Anthony Scaramucci Is The Goose That Lays The Pyrite Egg
I recently went through the unnerving process of having a prospective employer contact my professional references. It’s the part of the interview process I like least because it seems both personally embarrassing and like I’m showing off. “Here, take this list of people I respect and whose judgment I trust. Now I’m making them say nice things about me.” There’s also the fact that clearly the entire process of acquiring and contacting references is bullshit. I supply interviewers with the names of people I want them to contact. Their statements on my behalf, no matter how appreciated, aren’t objective assessments of my work abilities.
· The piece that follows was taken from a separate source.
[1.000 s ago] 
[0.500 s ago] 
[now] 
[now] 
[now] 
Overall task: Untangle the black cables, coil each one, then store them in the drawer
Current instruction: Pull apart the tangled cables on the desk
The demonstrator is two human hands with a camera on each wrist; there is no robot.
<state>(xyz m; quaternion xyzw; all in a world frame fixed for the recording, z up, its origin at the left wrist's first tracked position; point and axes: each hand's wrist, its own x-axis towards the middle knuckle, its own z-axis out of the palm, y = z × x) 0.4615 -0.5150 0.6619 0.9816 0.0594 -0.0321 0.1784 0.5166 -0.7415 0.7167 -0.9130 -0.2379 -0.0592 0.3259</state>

All I’m basically saying is “I’ve managed to conduct professional relationships with at least four people who don’t believe I’m a giant fuck-up and/or bitch.” I’m wildly uncomfortable about the entire process, and I’ve never suffered the abject humiliation of watching my professional reference resort to lying while talking about me on national TV.
Because, Don, no one believes you’re sinking three pointers.
And it’s not just that we all remember The Photo That Shall Remain Unposted. It’s that we know Scaramucci sold his soul for a job in the White House. He purged any tweets that disagreed with your administration because he refuses to offer any honest criticism or pushback. The same way we know that you told Sean Spicer to go out on his first day, and lie about your crowd size. You keep offering up different morally-bankrupt-and-depraved spokesperson after morally-bankrupt-and-depraved spokesperson without realizing that you aren’t convincing anyone who isn’t firmly in your base already. You know why we think Barak Obama plays basketball semi-regularly and passingly well? Because there’s a goddamn video of it. Not because he sent some asshole (Rahm) out to tell us how great he is at horse.
But really if you need more proof that Trump absolutely cannot tell the difference between being an tough leader and being an incompetent bully, look no further than the 7:05 mark in the above video. That’s when a reporter asks a couple of really, super, very unfair questions about harsh topics like “should Jeff Sessions resign (because you keep making it abundantly clear that you’d like him to resign)?” and “Can we talk about healthcare?”, and Trump responds with this:
On the one hand, you look like a total dick, Mr. President, and telling a woman doing her goddamn job to be quiet in that condescending fucking tone only makes you look like a chauvinistic taint. And more importantly, why can’t you answer that fucking question?
Guess we’ll have to wait to see how The Mooch explains Trump was just mentally preparing to win the World Cup.